I write a lot about how I see hope. I have poems about how hope doesn’t feel positive to me – I know its effect is positive, but it’s not a nice feeling. It hurts. In movies, when hope sparks, the person usually smiles. That’s not been my experience. I write about how hope is a choice, and a practice. It’s something you do. It is getting up when everything seems bleak and still trying to change things. It is choosing to not be overwhelmed by all the despair, or at least not permanently. It is doing the work anyway. Except. I know what that other hope feels like. For a few weeks, back in 2014, I felt hope that didn’t weigh me down. Hope that didn’t feel futile. It was so unexpected, and so beautiful, and so singular.
I am from a cursed generation. Not to say we had it worse than anyone else – we all suffered in our own ways (and I’m using ‘generation’ here with the caveat that these are just useful collection labels for a widely shared experience of a time and place, not universal or destiny or remotely reliable sociology). But I think my small cohort of western very elder millennials had a particular experience with hope. We were born into the Cold War, the world of Thatcher and Reagan, the wars on the unions and the rise of hypercapitalism. But around the time we began to be aware of the world around us, we watched Eastern Bloc countries gain independence, the Berlin Wall falling, the Good Friday Agreement, the dawn of the internet and talking to people all over the world, the landslide Labour victory. Terrible things were still happening, but it felt like large global shifts of power towards something good were not only possible, but inevitable. We were too young to understand it all, but we came of age believing the world was sorting itself out, that we’d decided people mattered.
And off we went into adulthood, just in time for George Bush to take Florida, to realise what had entered Downing Street with Tony Blair, to see the towers fall and all the liberal heroes cheerleading the crushing of civil rights, to march in our millions against a war and have it make absolutely no dent. And as we grieved, we had Boomers telling us we were weak and Gen X telling us we were stupid to have ever thought it would be different.
So hope is something hard to quantify for me. I have the impulse to hope. It is there, and I hate it, because I usually find out I still have hope at the moment it dies. Just when I thought there wasn’t any hope left to lose, I’d find a store to break my own heart with. I refuse to give up on the world I saw as a teenager, though, so I approach hope as a choice. I don’t believe it will make a difference but I have to work as if it will, because the alternative is complicity.
Except for those couple of weeks in September.
I’d been campaigning for a year, not letting myself believe it could happen. I campaigned for the world I knew we could build if we just got the chance. For the people around me in the movement, made up of every ethnic group and faith and demographic and background. I saw the commitment to a country where we put people ahead of corporations, class and corruption. Where we chose community over fear and isolation. I saw the people working for it and sure, I didn’t get on with them all but we all wanted something better than this.

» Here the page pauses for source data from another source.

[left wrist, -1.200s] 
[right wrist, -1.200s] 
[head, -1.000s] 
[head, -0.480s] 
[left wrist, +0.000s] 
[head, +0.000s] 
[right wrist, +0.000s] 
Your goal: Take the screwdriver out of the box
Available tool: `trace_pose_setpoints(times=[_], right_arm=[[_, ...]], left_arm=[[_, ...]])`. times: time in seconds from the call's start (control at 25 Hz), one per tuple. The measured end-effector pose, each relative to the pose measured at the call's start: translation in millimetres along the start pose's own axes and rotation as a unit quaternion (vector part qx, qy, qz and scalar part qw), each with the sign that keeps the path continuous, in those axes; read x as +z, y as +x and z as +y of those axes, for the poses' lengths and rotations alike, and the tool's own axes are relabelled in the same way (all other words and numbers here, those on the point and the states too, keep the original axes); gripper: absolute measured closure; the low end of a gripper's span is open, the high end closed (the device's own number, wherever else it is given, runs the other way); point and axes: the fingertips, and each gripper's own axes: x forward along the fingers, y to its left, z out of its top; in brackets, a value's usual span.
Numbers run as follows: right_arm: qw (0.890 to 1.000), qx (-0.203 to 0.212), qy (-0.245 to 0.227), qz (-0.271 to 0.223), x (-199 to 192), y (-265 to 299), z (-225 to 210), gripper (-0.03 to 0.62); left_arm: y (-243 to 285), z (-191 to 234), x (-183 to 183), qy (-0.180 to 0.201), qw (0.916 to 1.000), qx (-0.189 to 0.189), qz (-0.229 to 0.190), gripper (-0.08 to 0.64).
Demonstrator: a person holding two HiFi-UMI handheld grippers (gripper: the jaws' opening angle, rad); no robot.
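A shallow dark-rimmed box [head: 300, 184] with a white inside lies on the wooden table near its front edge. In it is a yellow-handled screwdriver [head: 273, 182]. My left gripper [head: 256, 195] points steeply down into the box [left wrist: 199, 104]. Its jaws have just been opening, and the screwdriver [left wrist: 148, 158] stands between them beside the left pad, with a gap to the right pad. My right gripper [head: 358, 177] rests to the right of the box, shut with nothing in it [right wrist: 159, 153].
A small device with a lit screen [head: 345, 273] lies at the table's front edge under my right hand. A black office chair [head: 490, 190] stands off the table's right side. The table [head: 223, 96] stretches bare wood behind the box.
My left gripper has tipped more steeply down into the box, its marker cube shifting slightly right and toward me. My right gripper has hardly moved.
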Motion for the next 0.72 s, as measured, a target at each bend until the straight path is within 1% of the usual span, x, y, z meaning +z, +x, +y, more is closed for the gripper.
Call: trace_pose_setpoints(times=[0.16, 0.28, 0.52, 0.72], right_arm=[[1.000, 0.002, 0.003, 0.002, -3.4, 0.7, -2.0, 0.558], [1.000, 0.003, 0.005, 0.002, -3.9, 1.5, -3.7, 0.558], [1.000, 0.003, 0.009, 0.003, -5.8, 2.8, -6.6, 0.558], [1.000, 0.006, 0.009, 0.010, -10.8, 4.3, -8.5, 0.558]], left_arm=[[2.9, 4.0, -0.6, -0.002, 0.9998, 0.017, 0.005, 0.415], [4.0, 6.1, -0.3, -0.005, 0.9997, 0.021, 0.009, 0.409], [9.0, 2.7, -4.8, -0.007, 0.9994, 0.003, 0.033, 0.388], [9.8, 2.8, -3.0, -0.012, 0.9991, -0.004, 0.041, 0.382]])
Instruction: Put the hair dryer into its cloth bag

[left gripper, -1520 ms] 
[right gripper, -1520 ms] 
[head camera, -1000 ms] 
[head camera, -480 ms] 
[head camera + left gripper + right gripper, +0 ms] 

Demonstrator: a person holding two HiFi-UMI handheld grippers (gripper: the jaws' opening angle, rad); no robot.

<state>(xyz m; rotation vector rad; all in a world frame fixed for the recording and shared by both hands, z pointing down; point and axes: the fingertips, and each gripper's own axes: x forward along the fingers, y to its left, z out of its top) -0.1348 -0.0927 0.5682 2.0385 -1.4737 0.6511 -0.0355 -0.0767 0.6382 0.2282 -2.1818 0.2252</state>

I knew it would be hard. I knew it wouldn’t be sunshine and roses – new countries have growing pains and the British State would do everything they could to sabotage us in case we showed the other home nations that necrocapitalism was not inevitable and there was another way to structure an economy. But through all of it, I also had faith we’d choose to make sure people were taken care of, even when things were hard.
In those last couple of weeks, it began to feel real. It began to feel in reach. The conversations changed and people began to listen. The state panicked, of course, but it still felt like it did when I was a kid – when I saw the world shifting and knew something better really was possible. Hope, it turns out, doesn’t always hurt in the moment. It can be beautiful. It can make you feel connected to the people around you, to the world. It was transcendent. I’ve never felt anything like those days and nights. Ten years later, I can still taste it. I can still conjure that light in my chest, feeling like it was spilling out of all of us like sunshine. I could hear that better world breathing.
The years since have been so much worse than we predicted. We were called scaremongers for what turned out to be fairly anodyne assumptions about what the cost of a No vote would be. Despite their campaign, we always knew a No vote was not neutral. We have lost so much and so many in the decade since the results came in. We’ve seen other hopes rise and be crushed by the same forces.
But we’ve also seen how effective a lack of hope is as a recruiting tool for fascism. How easily our friends fell for lies which gave them an enemy to fight. How, left without the capacity to build something good, people will tear things apart. How easily cruelty seeps in where blanket cynicism has taken hold. A lack of hope, real hope, is dangerous.
So I still hope. It’s my usual kind of hope. The gritted teeth instead of the smile. It’s the hope that means we still keep fighting even when we can’t see how it could possibly work out. Even when it feels so far away. Ten years gone and I know when independence comes it won’t be that joy-filled new dawn we could have had. They won’t underestimate us again. But I hope it’ll come. I still hope. I still hope.